Unfortunately CollecTor has separate annotations for v3 consensus and vote
documents, whereas all other classes have at most one. This requires rethinking
the annotation constants but for the moment moving on to bigger fish.
---
stem/descriptor/collector.py | 21 +++++++++++++--------
stem/descriptor/networkstatus.py | 2 ++
test/unit/descriptor/collector.py | 9 ++++++++-
3 files changed, 23 insertions(+), 9 deletions(-)
diff --git a/stem/descriptor/collector.py b/stem/descriptor/collector.py
index 09e94e74..7c2447a2 100644
--- a/stem/descriptor/collector.py
+++ b/stem/descriptor/collector.py
@@ -78,10 +78,11 @@ import shutil
import tempfile
import time
+import stem.descriptor
import stem.util.connection
import stem.util.str_tools
-from stem.descriptor import Compression, parse_file
+from stem.descriptor import Compression, DocumentHandler
COLLECTOR_URL = 'https://collector.torproject.org/'
REFRESH_INDEX_RATE = 3600 # get new index if cached copy is an hour old
@@ -178,14 +179,14 @@ def get_microdescriptors(start = None, end = None, cache_to = None, timeout = No
yield desc
-def get_consensus(start = None, end = None, cache_to = None, version = 3, microdescriptor = False, timeout = None, retries = 3):
+def get_consensus(start = None, end = None, cache_to = None, document_handler = DocumentHandler.ENTRIES, version = 3, microdescriptor = False, timeout = None, retries = 3):
"""
Shorthand for
:func:`~stem.descriptor.collector.CollecTor.get_consensus`
on our singleton instance.
"""
- for desc in get_instance().get_consensus(start, end, cache_to, version, microdescriptor, timeout, retries):
+ for desc in get_instance().get_consensus(start, end, cache_to, document_handler, version, microdescriptor, timeout, retries):
yield desc
@@ -216,7 +217,7 @@ class File(object):
self._guessed_type = File._guess_descriptor_types(path)
self._downloaded_to = None # location we last downloaded to
- def read(self, directory = None, descriptor_type = None, timeout = None, retries = 3):
+ def read(self, directory = None, descriptor_type = None, document_handler = DocumentHandler.ENTRIES, timeout = None, retries = 3):
"""
Provides descriptors from this archive.
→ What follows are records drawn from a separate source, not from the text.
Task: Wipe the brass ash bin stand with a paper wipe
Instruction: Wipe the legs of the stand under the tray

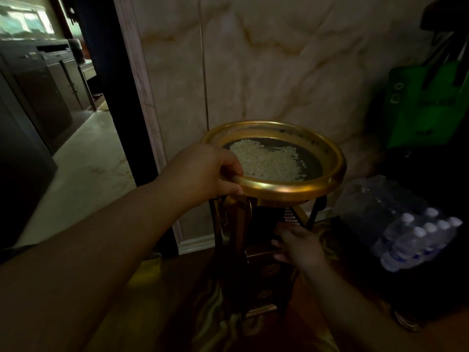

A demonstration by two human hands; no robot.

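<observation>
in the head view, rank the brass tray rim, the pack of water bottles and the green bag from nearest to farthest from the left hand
1. Brass tray rim: the left hand grips its left edge.
2. Pack of water bottles: on the floor, lower right of the stand.
3. Green bag: hanging at upper right, beyond the bottles.

My left hand (203, 171) sits at about ten o'clock from picture centre, forearm stretched out from seven o'clock, fingers curled shut with the thumb on top. My right hand (297, 243) hangs lower at five o'clock, fingers loosely bent, palm down.
</observation>
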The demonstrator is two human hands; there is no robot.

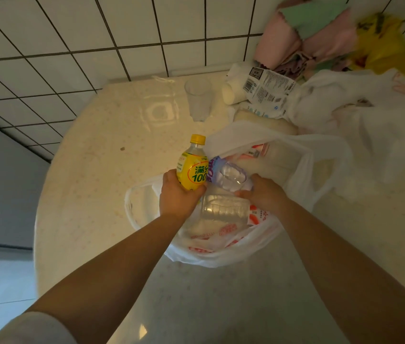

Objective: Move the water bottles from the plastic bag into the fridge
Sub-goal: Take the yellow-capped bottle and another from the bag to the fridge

Descriptors are downloaded or read
from disk as follows...
@@ -239,6 +240,8 @@ class File(object):
:param str descriptor_type: `descriptor type
<https://metrics.torproject.org/collector.html#data-formats>`_, this is
guessed if not provided
+ :var stem.descriptor.__init__.DocumentHandler document_handler: method in
+ which to parse a :class:`~stem.descriptor.networkstatus.NetworkStatusDocument`
:param int timeout: timeout when connection becomes idle, no timeout
applied if **None**
:param int retires: maximum attempts to impose
@@ -269,7 +272,7 @@ class File(object):
tmp_directory = tempfile.mkdtemp()
- for desc in self.read(tmp_directory, descriptor_type, timeout, retries):
+ for desc in self.read(tmp_directory, descriptor_type, document_handler, timeout, retries):
yield desc
shutil.rmtree(tmp_directory)
@@ -281,7 +284,7 @@ class File(object):
# Archives can contain multiple descriptor types, so parsing everything and
# filtering to what we're after.
- for desc in parse_file(path):
+ for desc in stem.descriptor.parse_file(path, document_handler = document_handler):
desc_annotation = type(desc).TYPE_ANNOTATION_NAME
if descriptor_type is None or (desc_annotation and descriptor_type.startswith(desc_annotation)):
@@ -497,7 +500,7 @@ class CollecTor(object):
for desc in f.read(cache_to, 'microdescriptor', timeout = timeout, retries = retries):
yield desc
- def get_consensus(self, start = None, end = None, cache_to = None, version = 3, microdescriptor = False, timeout = None, retries = 3):
+ def get_consensus(self, start = None, end = None, cache_to = None, document_handler = DocumentHandler.ENTRIES, version = 3, microdescriptor = False, timeout = None, retries = 3):
"""
Provides consensus router status entries published during the given time
range, sorted oldest to newest.
@@ -506,6 +509,8 @@ class CollecTor(object):
:param datetime.datetime end: time range to end with
:param str cache_to: directory to cache archives into, if an archive is
available here it is not downloaded
+ :var stem.descriptor.__init__.DocumentHandler document_handler: method in
+ which to parse a :class:`~stem.descriptor.networkstatus.NetworkStatusDocument`
:param int version: consensus variant to retrieve (versions 2 or 3)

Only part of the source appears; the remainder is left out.